Batosta in vista per i contribuenti di Roma Capitale che ha un buco di 800 milioni di euro. Il sindaco Marino potrà alzare l’addizionale comunale all’Irpef dallo 0,9% all'1,2%.

Il consiglio dei ministri ieri con un decreto legge in materia di enti locali e finanza pubblica ha stabilito che il sindaco di Roma Ignazio Marino potrà aumentare l’addizionale Irpef, oggi allo 0,9% (già in deroga all’aliquota massima dello 0,8% prevista dalla legge) fino alla percentuale massima dell’1,2%.

Una batosta per i contribuenti romani e un favore al Campidoglio che deve sanare un buco di bilancio di 800 milioni di euro. L’addizionale comunale all’Irpef allo 0,9%, si spiega nella relazione di accompagnamento al decreto legge, è destinata solo alla copertura dell’indebitamento pregresso. Ma ora c’è bisogno di altre risorse e a pagare per anni di gestioni amministrative dissennate saranno come al solito i cittadini-contribuenti.

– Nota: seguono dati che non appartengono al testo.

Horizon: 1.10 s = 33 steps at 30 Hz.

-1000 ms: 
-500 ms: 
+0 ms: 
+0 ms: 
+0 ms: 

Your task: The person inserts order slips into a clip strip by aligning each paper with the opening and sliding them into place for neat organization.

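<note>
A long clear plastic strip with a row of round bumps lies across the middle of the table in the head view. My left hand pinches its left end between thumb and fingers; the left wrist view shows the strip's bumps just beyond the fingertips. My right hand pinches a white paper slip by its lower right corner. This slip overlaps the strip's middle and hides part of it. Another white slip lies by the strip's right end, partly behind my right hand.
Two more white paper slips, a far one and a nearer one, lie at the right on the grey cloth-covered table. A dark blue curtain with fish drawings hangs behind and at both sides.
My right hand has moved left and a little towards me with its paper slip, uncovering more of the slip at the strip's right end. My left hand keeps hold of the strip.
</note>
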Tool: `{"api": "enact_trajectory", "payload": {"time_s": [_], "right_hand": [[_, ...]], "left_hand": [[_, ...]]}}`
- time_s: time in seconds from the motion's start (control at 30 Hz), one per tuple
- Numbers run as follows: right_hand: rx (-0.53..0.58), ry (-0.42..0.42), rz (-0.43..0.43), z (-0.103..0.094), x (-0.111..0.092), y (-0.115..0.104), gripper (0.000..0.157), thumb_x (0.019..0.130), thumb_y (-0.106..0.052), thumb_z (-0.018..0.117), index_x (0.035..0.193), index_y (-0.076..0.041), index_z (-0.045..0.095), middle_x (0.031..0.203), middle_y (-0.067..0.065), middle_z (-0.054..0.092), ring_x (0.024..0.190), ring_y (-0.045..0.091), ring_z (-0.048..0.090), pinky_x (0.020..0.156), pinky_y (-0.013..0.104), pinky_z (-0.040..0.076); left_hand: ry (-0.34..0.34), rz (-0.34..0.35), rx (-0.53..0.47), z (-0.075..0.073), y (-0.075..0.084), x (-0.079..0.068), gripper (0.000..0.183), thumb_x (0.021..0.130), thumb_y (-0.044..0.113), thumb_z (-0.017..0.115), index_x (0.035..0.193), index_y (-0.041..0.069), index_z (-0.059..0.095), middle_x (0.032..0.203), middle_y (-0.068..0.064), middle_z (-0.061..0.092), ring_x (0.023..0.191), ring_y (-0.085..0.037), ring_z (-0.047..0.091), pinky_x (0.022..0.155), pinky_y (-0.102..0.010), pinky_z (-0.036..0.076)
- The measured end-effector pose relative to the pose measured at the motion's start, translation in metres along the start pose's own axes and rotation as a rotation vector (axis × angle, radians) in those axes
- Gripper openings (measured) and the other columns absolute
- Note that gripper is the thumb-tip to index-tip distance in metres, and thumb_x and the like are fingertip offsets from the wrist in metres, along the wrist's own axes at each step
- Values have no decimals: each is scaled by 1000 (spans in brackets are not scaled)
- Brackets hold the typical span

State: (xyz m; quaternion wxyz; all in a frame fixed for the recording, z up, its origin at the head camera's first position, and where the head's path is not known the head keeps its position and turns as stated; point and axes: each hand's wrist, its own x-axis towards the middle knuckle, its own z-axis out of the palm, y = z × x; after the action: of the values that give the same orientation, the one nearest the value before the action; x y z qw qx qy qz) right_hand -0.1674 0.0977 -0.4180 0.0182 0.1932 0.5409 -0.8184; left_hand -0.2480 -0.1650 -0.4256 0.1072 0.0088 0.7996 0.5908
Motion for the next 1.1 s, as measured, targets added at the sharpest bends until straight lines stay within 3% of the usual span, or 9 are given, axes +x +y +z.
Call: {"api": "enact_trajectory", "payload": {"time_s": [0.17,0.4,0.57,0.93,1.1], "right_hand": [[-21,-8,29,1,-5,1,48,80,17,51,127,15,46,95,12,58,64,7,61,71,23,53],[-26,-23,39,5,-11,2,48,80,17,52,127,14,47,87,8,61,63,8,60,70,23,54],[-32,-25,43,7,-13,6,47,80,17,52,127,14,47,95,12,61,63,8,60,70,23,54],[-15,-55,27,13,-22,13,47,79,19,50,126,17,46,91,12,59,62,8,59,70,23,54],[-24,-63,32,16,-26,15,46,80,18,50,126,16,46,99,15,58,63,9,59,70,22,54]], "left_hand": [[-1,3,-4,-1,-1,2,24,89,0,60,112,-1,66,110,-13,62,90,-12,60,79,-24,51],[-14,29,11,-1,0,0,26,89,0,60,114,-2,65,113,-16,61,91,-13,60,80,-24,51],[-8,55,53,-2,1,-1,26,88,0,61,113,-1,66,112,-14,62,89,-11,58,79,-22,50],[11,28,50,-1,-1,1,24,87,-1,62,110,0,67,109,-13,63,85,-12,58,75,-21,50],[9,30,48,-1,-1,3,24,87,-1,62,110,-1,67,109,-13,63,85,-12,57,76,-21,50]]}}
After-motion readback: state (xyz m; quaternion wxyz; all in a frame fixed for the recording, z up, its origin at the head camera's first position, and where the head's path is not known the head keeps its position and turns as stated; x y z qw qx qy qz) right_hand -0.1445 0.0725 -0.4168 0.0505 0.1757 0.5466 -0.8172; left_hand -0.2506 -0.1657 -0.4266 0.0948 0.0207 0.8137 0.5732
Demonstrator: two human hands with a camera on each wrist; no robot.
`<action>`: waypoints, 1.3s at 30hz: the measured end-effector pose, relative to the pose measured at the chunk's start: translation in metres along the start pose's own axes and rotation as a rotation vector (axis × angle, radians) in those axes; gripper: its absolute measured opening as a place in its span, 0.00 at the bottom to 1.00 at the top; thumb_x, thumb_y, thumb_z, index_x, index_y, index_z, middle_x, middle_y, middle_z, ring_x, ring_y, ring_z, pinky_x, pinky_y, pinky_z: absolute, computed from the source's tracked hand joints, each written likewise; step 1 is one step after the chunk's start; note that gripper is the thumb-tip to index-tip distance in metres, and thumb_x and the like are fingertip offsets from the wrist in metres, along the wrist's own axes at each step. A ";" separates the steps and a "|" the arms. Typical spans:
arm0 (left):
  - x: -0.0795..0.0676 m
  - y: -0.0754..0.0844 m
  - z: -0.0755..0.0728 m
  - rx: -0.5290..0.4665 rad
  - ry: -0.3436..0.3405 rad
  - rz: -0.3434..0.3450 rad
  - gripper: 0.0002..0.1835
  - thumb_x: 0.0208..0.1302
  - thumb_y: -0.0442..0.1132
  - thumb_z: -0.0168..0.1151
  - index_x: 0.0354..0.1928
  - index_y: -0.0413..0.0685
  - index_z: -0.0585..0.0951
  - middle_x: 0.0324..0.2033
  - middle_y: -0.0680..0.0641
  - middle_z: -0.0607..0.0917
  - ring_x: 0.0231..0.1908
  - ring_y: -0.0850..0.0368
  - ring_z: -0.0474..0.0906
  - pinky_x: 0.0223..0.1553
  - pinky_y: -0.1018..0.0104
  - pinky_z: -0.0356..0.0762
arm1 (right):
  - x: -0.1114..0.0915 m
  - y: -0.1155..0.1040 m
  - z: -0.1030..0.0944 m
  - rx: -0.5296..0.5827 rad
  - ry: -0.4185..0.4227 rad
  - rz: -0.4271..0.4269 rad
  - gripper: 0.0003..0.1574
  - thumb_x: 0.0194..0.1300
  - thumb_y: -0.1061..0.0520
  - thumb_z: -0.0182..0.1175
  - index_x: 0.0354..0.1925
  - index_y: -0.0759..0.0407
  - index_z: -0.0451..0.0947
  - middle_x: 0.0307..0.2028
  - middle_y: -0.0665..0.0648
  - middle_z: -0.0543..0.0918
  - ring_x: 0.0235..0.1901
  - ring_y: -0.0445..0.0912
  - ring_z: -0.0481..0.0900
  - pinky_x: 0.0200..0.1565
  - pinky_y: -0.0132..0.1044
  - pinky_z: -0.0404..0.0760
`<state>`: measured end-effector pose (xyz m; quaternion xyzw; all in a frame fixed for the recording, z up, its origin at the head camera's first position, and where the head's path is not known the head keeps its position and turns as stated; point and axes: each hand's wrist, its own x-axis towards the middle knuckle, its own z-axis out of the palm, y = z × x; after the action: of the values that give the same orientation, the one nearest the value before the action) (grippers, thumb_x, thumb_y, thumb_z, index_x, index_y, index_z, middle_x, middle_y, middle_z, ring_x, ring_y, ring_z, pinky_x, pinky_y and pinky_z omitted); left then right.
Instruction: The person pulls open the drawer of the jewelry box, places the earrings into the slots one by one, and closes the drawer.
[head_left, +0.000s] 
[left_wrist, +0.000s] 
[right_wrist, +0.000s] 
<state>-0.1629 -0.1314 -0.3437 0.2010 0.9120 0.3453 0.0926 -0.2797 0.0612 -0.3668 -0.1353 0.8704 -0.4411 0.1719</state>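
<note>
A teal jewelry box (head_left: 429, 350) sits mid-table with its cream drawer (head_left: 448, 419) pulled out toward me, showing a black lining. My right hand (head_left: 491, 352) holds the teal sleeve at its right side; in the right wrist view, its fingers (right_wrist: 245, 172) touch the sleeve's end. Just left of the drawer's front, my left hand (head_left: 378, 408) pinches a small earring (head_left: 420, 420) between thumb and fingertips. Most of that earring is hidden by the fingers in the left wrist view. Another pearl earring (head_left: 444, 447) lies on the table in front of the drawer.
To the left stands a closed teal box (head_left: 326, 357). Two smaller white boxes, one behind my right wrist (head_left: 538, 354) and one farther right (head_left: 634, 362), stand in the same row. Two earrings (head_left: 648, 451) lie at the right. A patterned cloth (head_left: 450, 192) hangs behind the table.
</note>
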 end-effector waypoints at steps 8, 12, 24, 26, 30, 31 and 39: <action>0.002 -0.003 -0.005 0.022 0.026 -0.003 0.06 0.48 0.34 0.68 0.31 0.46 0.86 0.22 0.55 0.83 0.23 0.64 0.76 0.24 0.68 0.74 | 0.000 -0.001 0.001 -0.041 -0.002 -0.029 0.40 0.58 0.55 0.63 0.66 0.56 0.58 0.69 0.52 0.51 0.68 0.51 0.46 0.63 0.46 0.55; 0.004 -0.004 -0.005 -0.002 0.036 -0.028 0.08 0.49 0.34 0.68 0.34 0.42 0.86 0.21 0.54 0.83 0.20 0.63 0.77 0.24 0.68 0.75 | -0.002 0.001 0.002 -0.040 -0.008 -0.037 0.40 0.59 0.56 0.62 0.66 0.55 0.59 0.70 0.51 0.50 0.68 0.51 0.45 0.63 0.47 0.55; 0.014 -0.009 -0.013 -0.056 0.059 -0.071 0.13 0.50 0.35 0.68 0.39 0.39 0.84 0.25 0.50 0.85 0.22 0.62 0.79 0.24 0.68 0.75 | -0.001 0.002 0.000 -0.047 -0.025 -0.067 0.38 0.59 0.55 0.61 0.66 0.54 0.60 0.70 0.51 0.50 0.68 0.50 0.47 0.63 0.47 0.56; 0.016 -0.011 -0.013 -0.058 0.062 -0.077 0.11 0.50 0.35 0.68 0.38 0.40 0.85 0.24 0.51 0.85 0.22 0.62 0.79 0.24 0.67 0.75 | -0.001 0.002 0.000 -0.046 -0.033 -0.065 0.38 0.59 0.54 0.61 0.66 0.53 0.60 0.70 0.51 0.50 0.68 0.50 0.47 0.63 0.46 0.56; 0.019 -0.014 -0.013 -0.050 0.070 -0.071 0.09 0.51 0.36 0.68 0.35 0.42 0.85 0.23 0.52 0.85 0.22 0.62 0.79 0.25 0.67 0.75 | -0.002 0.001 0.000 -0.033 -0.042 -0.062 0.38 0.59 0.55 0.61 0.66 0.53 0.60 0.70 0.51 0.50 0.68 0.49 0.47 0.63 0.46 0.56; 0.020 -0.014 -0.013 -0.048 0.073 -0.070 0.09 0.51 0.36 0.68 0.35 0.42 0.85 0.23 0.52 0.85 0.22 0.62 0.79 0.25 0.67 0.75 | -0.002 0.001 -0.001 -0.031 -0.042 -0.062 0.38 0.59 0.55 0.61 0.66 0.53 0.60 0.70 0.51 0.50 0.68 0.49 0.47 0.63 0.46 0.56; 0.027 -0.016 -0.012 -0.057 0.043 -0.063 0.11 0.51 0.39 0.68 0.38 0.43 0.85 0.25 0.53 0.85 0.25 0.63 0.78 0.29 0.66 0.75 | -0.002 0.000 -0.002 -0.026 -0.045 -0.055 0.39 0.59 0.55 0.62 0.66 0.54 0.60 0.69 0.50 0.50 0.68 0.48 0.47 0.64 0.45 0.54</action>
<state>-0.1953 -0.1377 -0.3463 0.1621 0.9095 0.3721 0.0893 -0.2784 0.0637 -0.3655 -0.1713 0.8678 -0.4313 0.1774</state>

Il cosiddetto decreto salva-Roma autorizza anche il commissario straordinario di governo del Comune di Roma a inserire per un importo massimo di 115 milioni le eventuali ulteriori partite debitorie che derivano da obbligazioni o oneri del Comune precedenti al 28 aprile 2008.

Roma capitale potrà pure riacquistare la titolarità esclusiva di crediti verso le società partecipate anche in via compensativa tramite piani pluriennali appositi. Con il decreto sono state rimodulate poi le somme destinate al ciclo di gestione integrata del programma di lavoro di raccolta differenziata per un massimo di 28,5 milioni, spalmati nel triennio 2013-2015.